Due to the involvement of galectins in many cellular processes and their role in the pathology of many diseases, the need for the discovery of their antagonists has developed. Despite the efforts of many researchers this area remains, in particular regarding galectin-8, rather unexplored, and the number of known antagonists is consequently rather limited.

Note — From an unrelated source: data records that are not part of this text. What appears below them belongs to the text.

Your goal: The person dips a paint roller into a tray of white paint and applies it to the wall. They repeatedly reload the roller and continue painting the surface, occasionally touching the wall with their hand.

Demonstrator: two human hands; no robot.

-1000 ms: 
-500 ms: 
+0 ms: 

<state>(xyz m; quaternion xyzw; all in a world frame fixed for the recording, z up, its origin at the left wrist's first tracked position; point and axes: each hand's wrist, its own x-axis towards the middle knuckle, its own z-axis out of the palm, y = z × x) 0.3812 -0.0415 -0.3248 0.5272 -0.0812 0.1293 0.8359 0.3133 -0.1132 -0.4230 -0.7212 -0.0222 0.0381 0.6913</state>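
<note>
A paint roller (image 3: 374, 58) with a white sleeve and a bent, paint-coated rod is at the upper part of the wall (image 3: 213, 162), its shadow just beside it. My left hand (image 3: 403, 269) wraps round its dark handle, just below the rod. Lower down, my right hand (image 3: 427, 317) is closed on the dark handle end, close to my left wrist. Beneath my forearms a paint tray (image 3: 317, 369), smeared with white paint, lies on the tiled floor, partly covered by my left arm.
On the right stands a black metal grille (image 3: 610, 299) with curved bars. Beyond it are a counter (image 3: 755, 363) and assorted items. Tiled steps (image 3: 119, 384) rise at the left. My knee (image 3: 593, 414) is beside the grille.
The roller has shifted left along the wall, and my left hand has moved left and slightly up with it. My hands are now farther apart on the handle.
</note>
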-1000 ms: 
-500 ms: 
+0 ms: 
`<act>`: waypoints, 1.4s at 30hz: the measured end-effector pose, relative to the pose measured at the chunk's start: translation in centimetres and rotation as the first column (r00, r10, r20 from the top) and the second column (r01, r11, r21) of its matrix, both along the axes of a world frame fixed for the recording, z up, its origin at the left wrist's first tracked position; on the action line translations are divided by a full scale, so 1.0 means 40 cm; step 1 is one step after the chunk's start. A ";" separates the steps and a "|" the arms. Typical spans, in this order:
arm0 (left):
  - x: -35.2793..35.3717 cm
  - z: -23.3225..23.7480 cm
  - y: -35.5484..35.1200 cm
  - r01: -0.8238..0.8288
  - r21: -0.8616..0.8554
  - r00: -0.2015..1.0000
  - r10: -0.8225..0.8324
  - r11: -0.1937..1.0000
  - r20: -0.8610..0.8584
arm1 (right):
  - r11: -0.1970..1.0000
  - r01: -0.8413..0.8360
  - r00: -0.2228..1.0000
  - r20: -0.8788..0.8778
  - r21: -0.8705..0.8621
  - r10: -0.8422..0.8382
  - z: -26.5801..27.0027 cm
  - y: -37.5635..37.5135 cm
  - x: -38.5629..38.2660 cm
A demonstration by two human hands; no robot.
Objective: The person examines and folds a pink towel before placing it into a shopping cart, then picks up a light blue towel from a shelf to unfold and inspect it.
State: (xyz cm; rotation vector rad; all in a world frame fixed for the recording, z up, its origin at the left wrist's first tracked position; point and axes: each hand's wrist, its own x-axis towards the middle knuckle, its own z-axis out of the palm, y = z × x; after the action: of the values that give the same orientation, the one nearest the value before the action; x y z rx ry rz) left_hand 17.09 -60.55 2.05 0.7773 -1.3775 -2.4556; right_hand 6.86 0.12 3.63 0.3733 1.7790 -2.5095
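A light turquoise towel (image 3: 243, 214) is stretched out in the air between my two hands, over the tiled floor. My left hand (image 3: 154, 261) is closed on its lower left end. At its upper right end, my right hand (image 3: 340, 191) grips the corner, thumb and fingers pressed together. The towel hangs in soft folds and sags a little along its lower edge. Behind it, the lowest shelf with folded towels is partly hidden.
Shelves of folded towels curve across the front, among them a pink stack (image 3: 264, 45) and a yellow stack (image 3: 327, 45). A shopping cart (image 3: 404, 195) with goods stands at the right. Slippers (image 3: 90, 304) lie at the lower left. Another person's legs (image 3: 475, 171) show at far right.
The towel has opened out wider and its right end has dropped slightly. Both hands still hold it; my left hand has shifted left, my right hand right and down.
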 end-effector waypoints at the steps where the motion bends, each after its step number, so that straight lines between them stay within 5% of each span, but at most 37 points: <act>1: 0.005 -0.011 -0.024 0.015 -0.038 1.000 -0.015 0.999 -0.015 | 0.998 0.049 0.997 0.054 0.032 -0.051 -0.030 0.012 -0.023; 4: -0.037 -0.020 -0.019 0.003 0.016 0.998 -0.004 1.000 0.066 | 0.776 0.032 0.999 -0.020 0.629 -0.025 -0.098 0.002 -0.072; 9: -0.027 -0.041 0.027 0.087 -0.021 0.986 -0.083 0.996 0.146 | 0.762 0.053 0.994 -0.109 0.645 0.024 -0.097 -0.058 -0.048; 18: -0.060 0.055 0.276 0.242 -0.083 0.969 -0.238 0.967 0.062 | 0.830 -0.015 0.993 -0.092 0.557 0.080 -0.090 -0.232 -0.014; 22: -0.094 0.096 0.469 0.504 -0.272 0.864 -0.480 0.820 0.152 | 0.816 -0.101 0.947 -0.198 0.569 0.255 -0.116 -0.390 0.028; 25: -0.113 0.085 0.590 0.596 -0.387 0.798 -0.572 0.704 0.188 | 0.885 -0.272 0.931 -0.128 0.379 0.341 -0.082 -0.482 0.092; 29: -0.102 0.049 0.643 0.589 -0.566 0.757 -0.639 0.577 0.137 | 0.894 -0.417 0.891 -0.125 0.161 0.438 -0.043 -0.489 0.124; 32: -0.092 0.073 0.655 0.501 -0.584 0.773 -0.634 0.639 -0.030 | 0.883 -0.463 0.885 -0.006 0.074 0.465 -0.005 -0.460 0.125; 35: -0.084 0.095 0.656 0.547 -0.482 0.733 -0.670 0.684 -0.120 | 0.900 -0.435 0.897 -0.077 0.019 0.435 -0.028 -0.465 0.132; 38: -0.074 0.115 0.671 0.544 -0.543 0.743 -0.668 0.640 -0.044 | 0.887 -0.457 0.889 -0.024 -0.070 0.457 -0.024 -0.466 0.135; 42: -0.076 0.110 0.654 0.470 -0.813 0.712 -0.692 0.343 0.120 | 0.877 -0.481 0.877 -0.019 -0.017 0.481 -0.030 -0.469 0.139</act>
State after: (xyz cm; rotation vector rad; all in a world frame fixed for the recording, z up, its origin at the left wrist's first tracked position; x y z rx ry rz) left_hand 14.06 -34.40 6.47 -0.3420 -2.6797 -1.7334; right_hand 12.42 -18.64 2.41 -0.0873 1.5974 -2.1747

Within this Master's thesis, we synthesized novel galectin-8 ligands by regioselective alkylation of methyl-β-D-galactopyranoside using organotin compounds. Their design was based on the structure of a recently reported ligand and the crystal structure of galectin-8. All synthesized compounds carry the methyl β-D-galactopyranoside fragment, but differ in the substituent at position 3. Synthetic procedures using dibutyltin dichloride were largely unsuccessful despite some modifications to the method, therefore another catalyst, dibutyltin oxide, was used instead. Although we encountered many problems during the synthesis, we successfully synthesized 7 end compounds. During the Master's thesis, we established and optimized the synthetic procedure, which can be used for further syntheses of 3-O-substituted methyl-β-galactopyranoside derivatives. Surprisingly, our compounds did not exhibit any binding to the protein, nevertheless they provided a better understanding of the structure-activity relationship of galectin-8 ligands.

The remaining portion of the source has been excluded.